4 以上のとおり、本願発明におけるマツトの収縮の目的は引用例のものと相違するところがないから、その収縮率の数値の決定も、引用例のものと同様、右目的の達成に必要な前述のような事項を考慮して、必要に応じ容易に行われる程度の技術であるというを妨げない。したがつて、これと同趣旨の審決の判断は正当というべく、これを誤りとする原告の主張は排斥を免れない。
(結合剤の構造について)
(二) 次に、原告は、本願発明がマツトに付与される結合剤に多数の微細小孔が存在することを不可缺の要件としている旨を主張するが、前出甲第二号証によれば、本願明細書中、特許請求の範囲には、合成重合体性結合剤自体に多数の微細小孔が存在する旨の記載がないから、原告の右主張は失当といわなければならない。もつとも、右甲号証によれば、本願明細書中、特許請求の範囲には「微細小孔に富む合成皮革」との記載があるが、そのような記載からマツトの基材たる結合剤自体にも同様の微細小孔が存在するものと推論すべき根拠はない。この点に関し、原告は、合成皮革の技術分野においては微細小孔に富む合成皮革の場合結合剤が微視的多孔質構造を有することは周知である旨を主張するが、原告がその周知例として挙げる甲第六ないし第一〇号証の米国特許明細書には、微細小孔の用語の意味が示されているだけであつて、原告主張のような周知の事項の記載があるものとは認め難く、他に原告の右主張を肯認するに足りる証拠はない。なお、成立に争いのない甲第一四号証(宣誓供述書)には、結合剤に微細小孔が存在すれば、合成皮革にも微細小孔が存在するものであるが、その逆も真であつて、合成皮革に微細小孔が存在すれば、結合剤に微細小孔が存在するはずである趣旨の記載があるが、その後段の逆も真であることの合理的理由に缺けるから、右記載によつて直ちに、原告主張のような事項が成立することを認めることはできない。
また、原告は、本願明細書中・特許請求の範囲に「五%伸長時に〇・三五~一〇・五kg/cm2の引張り応力を有する」と記載して結合剤の条件を限定していること並びに発明の詳細な説明における記載から、結合剤が微細小孔に富むものと解すべきである旨を主張するが、結合剤について特定値の引張り応力を限定することによつて結合剤が微細小孔を有することになる根拠については、前出甲第二号証を仔細に検討しても、本願明細書中、特許請求の範囲並びに発明の詳細な説明にその記載がなく、他にこれを肯認すべき証拠はない。なお、同甲号証によれば、本願明細書中、発明の詳細な説明の実施例1には、凝固剤(水)によつて結合剤を凝固させた後、その結合剤から溶剤を洗い出すことが示されていることが認められ、この事実からすれば、溶剤が存在していた部分が微細小孔となつて残る結果、結合剤は微細小孔を有する構造になるものと推認されるが右のような処理は本願発明における実施態様の一つにすぎないから、その構造をもつて本願発明における結合剤の必須の構成要件とするのは当らない。

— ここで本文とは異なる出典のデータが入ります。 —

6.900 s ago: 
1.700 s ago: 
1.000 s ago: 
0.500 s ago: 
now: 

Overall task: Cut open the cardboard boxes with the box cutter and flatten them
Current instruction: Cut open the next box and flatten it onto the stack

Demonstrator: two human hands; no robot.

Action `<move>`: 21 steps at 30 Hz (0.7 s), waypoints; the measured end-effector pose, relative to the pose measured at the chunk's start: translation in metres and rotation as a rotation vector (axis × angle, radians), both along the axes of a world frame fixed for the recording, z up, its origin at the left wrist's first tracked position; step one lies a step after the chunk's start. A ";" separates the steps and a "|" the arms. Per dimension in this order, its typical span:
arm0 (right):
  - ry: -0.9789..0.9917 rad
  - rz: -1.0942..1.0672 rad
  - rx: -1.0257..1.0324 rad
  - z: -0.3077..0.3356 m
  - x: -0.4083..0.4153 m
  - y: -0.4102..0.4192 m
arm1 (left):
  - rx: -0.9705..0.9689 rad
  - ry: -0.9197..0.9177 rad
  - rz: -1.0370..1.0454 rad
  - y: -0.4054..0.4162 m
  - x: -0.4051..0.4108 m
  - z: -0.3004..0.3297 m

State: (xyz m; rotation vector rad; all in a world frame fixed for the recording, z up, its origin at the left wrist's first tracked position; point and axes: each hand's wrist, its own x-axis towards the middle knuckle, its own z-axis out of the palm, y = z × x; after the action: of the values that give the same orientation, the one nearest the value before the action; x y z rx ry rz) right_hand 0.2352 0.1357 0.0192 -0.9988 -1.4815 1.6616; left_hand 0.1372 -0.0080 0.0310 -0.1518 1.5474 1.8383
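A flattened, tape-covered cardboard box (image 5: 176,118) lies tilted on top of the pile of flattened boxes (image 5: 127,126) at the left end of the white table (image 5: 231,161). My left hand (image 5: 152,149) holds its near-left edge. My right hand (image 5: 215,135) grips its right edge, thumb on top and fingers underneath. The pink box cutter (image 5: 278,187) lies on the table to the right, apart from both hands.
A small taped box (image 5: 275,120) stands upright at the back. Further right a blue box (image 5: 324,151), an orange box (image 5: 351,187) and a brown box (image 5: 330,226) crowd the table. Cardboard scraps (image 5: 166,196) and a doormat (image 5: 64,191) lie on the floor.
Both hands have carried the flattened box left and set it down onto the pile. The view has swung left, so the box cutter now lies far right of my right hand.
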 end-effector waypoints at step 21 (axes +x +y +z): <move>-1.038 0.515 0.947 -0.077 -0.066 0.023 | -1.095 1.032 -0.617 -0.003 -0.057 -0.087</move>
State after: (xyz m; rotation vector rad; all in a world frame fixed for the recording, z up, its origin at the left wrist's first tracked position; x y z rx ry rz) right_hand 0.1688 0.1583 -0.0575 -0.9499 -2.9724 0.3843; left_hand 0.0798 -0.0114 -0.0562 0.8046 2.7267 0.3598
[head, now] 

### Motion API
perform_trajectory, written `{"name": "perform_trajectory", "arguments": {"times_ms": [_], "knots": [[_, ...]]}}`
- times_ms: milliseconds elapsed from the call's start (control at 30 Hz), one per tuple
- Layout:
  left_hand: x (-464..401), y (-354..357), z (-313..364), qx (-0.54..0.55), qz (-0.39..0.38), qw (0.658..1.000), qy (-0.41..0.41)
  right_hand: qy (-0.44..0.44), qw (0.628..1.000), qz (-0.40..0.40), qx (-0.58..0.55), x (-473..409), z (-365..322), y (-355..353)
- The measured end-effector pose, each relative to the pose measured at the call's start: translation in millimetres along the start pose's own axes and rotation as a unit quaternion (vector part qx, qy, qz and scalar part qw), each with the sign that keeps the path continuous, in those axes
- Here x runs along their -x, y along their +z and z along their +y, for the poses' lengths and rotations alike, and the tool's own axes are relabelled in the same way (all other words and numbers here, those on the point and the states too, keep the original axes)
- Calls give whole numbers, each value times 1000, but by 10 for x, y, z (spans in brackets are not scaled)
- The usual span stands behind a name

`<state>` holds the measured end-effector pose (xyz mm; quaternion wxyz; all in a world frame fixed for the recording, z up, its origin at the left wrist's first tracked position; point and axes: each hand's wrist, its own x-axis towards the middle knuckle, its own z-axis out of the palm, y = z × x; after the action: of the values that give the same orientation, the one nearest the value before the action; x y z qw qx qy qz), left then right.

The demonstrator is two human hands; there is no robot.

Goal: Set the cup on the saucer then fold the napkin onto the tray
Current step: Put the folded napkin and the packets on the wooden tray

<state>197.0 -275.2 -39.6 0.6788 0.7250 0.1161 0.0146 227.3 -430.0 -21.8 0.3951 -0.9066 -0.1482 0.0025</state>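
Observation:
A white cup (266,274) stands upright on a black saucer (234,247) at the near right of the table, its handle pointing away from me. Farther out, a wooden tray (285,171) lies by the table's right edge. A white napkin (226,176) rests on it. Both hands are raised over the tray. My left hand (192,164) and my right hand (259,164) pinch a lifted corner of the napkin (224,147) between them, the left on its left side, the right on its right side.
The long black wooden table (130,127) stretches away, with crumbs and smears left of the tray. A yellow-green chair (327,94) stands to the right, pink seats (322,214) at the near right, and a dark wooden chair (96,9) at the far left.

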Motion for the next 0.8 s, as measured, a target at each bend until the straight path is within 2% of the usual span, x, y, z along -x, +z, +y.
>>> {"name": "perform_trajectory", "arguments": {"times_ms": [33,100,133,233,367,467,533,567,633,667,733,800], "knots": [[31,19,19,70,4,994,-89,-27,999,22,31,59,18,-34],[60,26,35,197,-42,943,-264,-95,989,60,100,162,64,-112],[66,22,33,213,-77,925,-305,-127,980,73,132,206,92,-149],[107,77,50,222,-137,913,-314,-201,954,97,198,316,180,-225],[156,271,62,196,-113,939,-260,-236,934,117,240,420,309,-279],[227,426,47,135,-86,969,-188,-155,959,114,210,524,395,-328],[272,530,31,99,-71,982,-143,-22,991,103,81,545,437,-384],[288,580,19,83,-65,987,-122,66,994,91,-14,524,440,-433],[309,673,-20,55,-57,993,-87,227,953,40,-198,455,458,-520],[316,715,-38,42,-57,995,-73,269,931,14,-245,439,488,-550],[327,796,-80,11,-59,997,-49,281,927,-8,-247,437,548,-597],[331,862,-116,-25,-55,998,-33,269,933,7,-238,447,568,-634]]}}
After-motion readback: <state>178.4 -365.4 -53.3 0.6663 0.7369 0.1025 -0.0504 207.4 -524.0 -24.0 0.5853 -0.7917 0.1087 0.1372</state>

そうだとすれば、審決には、本願発明における結合剤の構造上の要件を看過したといわれる筋合がなく、原告のこの点に関する主張は理由がない。
(作用効果について)
(三) そして、前出甲第三号証によれば、引用例に開示のものも製品たる合成皮革について可撓性の、柔軟さがあり、折り曲げにより割れを生じにくいものを得るという作用効果を奏することを認めることができるから、その作用効果は本願発明の前記のような性質の合成皮革を製造するという作用効果と一致する。なお、原告は、本願発明の構成により製造される合成皮革をスエード様のものであると主張するが、前出甲第二号証によれば、本願発明においてスエード様合成皮革を得るのは、実施態様の一つにすぎず、しかも、副次的な作用効果であることが認められるから、たとえ、引用例のものによつて得られる合成皮革がスエード様のものであることを認めることができなくても、両者の間に作用効果上の差異があるということはできない。したがつて、審決が本願発明の引用例のものにない特段の作用効果を看過したとされるいわれはなく、この点に関する原告主張は失当である。
三 よつて、本件審決に違法があることを理由にその取消を求める原告の本訴請求を失当として棄却する。